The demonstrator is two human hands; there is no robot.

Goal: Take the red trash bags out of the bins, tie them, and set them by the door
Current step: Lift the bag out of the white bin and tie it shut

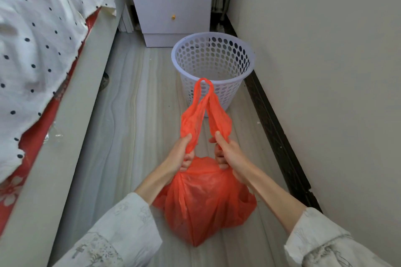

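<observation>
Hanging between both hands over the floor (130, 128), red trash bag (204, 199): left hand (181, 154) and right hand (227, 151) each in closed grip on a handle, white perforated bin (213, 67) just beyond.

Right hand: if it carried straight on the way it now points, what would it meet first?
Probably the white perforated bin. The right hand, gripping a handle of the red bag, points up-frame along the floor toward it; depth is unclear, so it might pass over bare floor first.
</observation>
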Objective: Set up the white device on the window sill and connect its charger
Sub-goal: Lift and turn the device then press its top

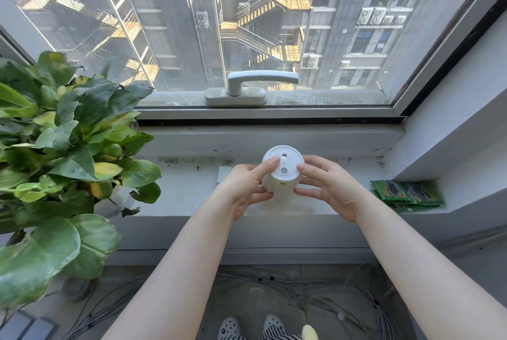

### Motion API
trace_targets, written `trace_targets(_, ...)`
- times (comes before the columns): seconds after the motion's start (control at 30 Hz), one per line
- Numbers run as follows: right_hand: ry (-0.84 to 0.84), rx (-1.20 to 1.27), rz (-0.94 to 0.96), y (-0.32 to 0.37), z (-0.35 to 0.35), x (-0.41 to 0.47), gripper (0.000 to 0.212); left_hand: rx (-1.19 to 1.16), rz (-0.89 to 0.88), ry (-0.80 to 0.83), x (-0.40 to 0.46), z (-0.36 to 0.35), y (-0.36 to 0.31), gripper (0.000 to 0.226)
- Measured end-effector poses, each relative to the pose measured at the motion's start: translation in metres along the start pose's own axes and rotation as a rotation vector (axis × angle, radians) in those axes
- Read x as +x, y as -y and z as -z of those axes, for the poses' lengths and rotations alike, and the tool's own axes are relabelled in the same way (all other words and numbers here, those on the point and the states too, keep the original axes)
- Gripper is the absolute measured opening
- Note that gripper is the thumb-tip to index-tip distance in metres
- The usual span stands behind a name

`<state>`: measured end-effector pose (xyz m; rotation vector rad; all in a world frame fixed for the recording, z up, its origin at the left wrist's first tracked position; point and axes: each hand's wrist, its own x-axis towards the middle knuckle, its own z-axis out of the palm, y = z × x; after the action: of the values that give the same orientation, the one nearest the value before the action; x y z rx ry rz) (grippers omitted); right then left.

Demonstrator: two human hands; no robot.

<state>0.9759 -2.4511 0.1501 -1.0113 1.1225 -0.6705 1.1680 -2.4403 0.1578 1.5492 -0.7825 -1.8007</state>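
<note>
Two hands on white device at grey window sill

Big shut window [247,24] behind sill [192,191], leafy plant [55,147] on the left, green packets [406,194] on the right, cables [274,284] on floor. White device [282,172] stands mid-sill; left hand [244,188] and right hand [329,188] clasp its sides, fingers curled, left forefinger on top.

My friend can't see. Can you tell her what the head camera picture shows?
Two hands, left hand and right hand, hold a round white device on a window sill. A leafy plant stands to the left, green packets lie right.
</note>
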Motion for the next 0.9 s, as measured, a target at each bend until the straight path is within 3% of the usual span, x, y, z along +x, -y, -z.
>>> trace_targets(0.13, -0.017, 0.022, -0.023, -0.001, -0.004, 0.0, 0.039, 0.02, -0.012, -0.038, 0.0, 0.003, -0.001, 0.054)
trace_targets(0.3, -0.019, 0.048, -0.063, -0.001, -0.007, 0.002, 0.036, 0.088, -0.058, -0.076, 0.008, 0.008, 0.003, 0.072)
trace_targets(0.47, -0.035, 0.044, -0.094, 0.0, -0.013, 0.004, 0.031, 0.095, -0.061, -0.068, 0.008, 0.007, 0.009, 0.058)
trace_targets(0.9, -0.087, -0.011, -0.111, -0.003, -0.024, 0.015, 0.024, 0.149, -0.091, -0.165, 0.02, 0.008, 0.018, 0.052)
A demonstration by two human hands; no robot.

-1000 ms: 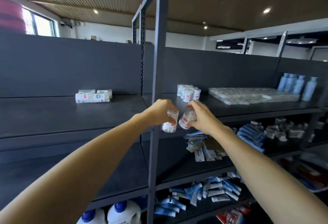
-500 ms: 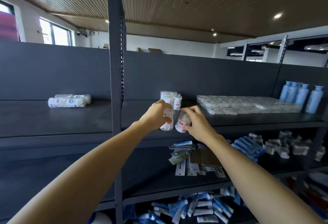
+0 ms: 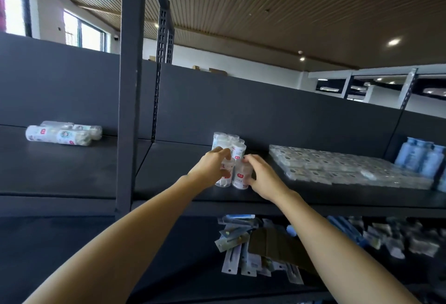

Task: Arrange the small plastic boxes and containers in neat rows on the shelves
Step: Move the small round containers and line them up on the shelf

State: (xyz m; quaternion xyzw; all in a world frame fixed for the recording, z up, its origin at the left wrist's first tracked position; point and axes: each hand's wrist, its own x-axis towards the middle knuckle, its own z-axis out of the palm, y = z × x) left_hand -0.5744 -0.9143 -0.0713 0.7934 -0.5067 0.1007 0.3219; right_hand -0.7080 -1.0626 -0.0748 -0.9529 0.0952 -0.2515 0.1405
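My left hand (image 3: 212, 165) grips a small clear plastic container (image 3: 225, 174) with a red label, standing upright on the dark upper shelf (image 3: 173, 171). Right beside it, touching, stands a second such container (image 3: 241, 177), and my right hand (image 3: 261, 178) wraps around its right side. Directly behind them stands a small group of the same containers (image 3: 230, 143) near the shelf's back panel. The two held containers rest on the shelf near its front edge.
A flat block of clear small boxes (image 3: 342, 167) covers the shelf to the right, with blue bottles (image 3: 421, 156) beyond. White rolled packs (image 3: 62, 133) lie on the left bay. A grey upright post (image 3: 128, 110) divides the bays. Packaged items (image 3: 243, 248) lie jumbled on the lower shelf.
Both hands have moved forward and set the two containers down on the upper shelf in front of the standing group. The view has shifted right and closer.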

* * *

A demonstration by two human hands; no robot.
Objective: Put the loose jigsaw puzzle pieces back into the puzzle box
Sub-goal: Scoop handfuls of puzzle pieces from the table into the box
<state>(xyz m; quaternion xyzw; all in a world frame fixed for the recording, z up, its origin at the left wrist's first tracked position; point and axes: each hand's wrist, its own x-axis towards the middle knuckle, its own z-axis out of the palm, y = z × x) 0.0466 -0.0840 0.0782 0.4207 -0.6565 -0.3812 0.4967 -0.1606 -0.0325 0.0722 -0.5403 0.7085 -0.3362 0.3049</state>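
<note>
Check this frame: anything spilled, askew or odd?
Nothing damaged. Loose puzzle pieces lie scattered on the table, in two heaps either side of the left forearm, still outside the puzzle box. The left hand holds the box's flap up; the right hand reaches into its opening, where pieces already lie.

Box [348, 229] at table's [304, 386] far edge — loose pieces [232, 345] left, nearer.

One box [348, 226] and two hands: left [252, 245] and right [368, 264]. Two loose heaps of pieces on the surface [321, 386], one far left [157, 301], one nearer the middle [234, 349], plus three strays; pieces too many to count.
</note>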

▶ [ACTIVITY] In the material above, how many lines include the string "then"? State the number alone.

▶ [EXERCISE SOLUTION] 2